■ DATA EXCERPTS:
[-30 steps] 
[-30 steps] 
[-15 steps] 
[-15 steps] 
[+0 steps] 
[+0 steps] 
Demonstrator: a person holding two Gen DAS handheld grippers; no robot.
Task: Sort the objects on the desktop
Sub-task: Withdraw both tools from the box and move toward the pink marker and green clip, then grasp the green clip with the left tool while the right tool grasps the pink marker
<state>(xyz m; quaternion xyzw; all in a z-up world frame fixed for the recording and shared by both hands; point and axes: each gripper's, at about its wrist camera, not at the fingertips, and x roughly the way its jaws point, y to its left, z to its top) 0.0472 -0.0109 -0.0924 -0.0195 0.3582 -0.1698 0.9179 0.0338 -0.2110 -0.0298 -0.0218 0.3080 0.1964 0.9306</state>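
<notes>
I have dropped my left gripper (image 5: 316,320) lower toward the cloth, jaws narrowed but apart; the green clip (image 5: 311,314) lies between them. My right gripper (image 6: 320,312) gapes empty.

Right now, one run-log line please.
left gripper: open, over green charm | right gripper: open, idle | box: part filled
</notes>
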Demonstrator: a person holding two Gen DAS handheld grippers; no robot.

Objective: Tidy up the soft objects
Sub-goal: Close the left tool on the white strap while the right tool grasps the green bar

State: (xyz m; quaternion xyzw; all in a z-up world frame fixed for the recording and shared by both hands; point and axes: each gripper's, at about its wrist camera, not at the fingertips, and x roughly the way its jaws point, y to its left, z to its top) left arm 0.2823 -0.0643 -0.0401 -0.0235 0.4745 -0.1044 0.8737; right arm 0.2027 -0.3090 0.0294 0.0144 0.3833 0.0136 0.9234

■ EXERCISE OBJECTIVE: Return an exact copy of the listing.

■ REPLY:
[-30 steps] 
[-30 steps] 
[-15 steps] 
[-15 steps] 
[+0 steps] 
[+0 steps] 
Demonstrator: a person holding two Gen DAS handheld grippers; no robot.
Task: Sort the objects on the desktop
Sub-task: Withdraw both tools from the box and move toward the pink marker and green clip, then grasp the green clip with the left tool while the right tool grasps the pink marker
<state>(xyz m; quaternion xyzw; all in a z-up world frame fixed for the recording and shared by both hands; point and axes: each gripper's, at about its wrist camera, not at the fingertips, and x roughly the way its jaws point, y to its left, z to its top) 0.0472 -0.0109 -0.0924 -0.0195 0.3582 -0.1698 0.9179 0.0338 -0.2110 -0.0298 -0.0218 0.3080 0.1964 0.9306</state>
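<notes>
I have dropped my left gripper (image 5: 316,320) lower toward the cloth, jaws narrowed but apart; the green clip (image 5: 311,314) lies between them. My right gripper (image 6: 320,312) gapes empty.

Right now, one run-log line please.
left gripper: open, over green charm | right gripper: open, idle | box: part filled
</notes>
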Demonstrator: a person holding two Gen DAS handheld grippers; no robot.

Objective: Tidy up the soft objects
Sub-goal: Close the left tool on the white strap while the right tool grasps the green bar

State: (xyz m; quaternion xyzw; all in a z-up world frame fixed for the recording and shared by both hands; point and axes: each gripper's, at about its wrist camera, not at the fingertips, and x roughly the way its jaws point, y to its left, z to its top) left arm 0.2823 -0.0643 -0.0401 -0.0235 0.4745 -0.1044 0.8737; right arm 0.2027 -0.3090 0.0294 0.0144 0.3833 0.0136 0.9234

No further output remains.